**What you should do:**
Repeat word for word the opening stretch of the entries, from the first line through the line containing "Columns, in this".

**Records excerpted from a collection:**
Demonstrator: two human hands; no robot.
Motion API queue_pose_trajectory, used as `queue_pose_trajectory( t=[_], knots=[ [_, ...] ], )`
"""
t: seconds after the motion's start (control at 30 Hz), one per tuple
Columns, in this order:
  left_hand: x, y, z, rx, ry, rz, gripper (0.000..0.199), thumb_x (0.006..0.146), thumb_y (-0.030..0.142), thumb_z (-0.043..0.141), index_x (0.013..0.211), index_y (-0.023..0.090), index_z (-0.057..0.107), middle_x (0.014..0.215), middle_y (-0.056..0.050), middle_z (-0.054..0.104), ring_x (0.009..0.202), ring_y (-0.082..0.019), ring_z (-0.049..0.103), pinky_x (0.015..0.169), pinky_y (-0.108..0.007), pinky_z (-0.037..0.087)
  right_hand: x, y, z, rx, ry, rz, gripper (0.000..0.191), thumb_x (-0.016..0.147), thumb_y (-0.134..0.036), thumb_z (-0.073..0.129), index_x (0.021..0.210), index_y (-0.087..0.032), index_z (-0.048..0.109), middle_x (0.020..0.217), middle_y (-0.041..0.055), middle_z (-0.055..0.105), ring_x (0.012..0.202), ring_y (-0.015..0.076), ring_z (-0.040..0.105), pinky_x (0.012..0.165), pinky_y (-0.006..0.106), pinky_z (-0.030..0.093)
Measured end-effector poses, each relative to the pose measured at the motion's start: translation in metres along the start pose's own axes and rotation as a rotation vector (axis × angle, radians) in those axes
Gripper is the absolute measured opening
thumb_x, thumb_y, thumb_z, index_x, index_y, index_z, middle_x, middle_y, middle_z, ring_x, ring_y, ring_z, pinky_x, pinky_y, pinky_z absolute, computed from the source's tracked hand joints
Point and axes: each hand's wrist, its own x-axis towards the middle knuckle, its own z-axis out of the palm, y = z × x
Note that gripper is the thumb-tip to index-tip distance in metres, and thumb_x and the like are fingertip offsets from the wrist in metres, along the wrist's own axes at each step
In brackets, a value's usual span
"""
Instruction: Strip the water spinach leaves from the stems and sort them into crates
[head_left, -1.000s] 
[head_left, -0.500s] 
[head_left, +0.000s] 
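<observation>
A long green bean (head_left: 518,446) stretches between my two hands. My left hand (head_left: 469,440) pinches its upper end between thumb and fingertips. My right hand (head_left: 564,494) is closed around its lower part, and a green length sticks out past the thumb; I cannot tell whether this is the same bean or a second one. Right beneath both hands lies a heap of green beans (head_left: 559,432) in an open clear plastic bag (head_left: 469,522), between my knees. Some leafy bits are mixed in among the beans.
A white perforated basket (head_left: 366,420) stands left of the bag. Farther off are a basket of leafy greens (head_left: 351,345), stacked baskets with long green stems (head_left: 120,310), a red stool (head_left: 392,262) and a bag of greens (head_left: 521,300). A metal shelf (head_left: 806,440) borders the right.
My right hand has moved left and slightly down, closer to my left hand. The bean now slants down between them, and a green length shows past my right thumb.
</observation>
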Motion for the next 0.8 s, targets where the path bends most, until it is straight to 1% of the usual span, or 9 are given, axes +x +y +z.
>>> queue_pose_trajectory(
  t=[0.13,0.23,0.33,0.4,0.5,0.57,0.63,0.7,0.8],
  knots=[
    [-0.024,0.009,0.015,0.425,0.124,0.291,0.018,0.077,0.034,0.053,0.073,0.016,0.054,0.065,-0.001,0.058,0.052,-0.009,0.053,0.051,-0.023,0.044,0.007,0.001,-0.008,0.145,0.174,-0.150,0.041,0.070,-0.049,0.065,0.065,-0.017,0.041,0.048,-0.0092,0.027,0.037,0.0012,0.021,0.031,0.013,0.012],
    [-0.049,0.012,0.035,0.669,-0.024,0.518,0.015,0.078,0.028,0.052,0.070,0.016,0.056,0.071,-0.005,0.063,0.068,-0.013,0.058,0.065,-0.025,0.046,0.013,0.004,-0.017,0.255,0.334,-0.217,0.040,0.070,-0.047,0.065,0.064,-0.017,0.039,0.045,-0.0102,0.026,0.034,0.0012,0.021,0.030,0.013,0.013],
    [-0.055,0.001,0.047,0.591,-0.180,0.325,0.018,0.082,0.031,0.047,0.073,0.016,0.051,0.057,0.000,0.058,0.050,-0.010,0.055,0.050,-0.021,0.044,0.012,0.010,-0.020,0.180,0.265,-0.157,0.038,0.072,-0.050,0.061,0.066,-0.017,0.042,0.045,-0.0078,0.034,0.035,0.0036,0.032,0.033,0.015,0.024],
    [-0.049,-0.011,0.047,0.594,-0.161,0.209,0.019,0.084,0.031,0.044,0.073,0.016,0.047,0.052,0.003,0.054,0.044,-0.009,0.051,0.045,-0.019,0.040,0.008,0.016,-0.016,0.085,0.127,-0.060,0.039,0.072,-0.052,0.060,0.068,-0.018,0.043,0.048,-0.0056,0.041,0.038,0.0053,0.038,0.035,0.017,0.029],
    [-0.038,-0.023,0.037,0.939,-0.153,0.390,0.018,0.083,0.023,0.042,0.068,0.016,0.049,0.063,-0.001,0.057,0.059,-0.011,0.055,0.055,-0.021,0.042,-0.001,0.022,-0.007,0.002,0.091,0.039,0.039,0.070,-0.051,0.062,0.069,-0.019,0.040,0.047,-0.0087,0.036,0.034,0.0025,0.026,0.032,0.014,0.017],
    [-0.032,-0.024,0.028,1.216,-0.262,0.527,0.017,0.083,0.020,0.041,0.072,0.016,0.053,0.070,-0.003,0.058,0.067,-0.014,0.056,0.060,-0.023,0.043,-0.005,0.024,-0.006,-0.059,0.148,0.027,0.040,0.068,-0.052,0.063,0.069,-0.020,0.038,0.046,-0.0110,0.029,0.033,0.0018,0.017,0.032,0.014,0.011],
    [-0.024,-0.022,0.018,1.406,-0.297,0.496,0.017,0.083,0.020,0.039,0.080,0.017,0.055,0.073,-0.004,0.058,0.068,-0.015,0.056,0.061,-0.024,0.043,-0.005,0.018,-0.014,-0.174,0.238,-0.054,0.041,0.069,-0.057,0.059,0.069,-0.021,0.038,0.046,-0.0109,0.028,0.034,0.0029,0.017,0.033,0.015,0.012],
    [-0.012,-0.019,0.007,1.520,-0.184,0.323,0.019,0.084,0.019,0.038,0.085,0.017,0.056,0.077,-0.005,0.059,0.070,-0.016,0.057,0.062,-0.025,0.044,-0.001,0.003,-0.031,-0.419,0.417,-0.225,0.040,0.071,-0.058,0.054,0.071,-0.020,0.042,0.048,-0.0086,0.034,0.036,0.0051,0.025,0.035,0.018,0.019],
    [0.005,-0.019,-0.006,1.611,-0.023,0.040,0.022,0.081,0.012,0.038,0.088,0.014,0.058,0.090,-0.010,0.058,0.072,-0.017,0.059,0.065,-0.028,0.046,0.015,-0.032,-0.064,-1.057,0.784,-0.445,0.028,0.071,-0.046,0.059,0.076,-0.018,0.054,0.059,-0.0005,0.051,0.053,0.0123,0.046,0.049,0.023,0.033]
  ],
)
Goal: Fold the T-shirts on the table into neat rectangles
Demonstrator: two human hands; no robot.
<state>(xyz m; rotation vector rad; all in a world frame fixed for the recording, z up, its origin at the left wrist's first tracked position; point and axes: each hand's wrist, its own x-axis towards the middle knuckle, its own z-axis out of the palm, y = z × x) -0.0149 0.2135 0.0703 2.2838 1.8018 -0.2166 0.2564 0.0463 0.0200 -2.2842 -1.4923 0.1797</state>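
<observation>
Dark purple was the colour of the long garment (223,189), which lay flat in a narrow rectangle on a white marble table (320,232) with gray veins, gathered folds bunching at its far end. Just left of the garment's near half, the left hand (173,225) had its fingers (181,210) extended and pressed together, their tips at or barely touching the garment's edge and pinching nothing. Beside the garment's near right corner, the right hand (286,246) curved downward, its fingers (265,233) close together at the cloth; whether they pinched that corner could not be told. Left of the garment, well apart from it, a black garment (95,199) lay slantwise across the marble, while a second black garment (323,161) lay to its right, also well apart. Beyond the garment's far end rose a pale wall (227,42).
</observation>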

**Result of this task:**
Demonstrator: two human hands; no robot.
Motion API queue_pose_trajectory, used as `queue_pose_trajectory( t=[_], knots=[ [_, ...] ], )`
"""
t: seconds after the motion's start (control at 30 Hz), one per tuple
Columns, in this order:

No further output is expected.